Reproduce all of the data exactly, with no line skipped.

== Segment start ==

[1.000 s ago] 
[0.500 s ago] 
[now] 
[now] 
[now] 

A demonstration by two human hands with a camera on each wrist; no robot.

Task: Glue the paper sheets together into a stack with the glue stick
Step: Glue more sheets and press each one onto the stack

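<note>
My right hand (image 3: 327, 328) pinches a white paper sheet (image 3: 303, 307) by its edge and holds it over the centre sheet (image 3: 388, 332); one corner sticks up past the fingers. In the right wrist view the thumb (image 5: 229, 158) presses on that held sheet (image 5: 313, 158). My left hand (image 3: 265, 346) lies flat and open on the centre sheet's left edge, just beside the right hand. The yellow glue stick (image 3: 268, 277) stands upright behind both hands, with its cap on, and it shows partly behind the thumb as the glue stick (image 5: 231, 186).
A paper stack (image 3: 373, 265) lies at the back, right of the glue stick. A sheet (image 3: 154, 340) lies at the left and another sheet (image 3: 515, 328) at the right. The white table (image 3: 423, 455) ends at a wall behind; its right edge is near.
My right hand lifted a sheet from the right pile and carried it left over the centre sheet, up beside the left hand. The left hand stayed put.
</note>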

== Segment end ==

Solution to this task:
[1.000 s ago] 
[0.500 s ago] 
[now] 
[now] 
[now] 

A demonstration by two human hands with a camera on each wrist; no robot.

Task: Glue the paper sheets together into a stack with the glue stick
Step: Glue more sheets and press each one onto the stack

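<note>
My right hand (image 3: 327, 328) pinches a white paper sheet (image 3: 303, 307) by its edge and holds it over the centre sheet (image 3: 388, 332); one corner sticks up past the fingers. In the right wrist view the thumb (image 5: 229, 158) presses on that held sheet (image 5: 313, 158). My left hand (image 3: 265, 346) lies flat and open on the centre sheet's left edge, just beside the right hand. The yellow glue stick (image 3: 268, 277) stands upright behind both hands, with its cap on, and it shows partly behind the thumb as the glue stick (image 5: 231, 186).
A paper stack (image 3: 373, 265) lies at the back, right of the glue stick. A sheet (image 3: 154, 340) lies at the left and another sheet (image 3: 515, 328) at the right. The white table (image 3: 423, 455) ends at a wall behind; its right edge is near.
My right hand lifted a sheet from the right pile and carried it left over the centre sheet, up beside the left hand. The left hand stayed put.
</note>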

No more work is needed on this exercise.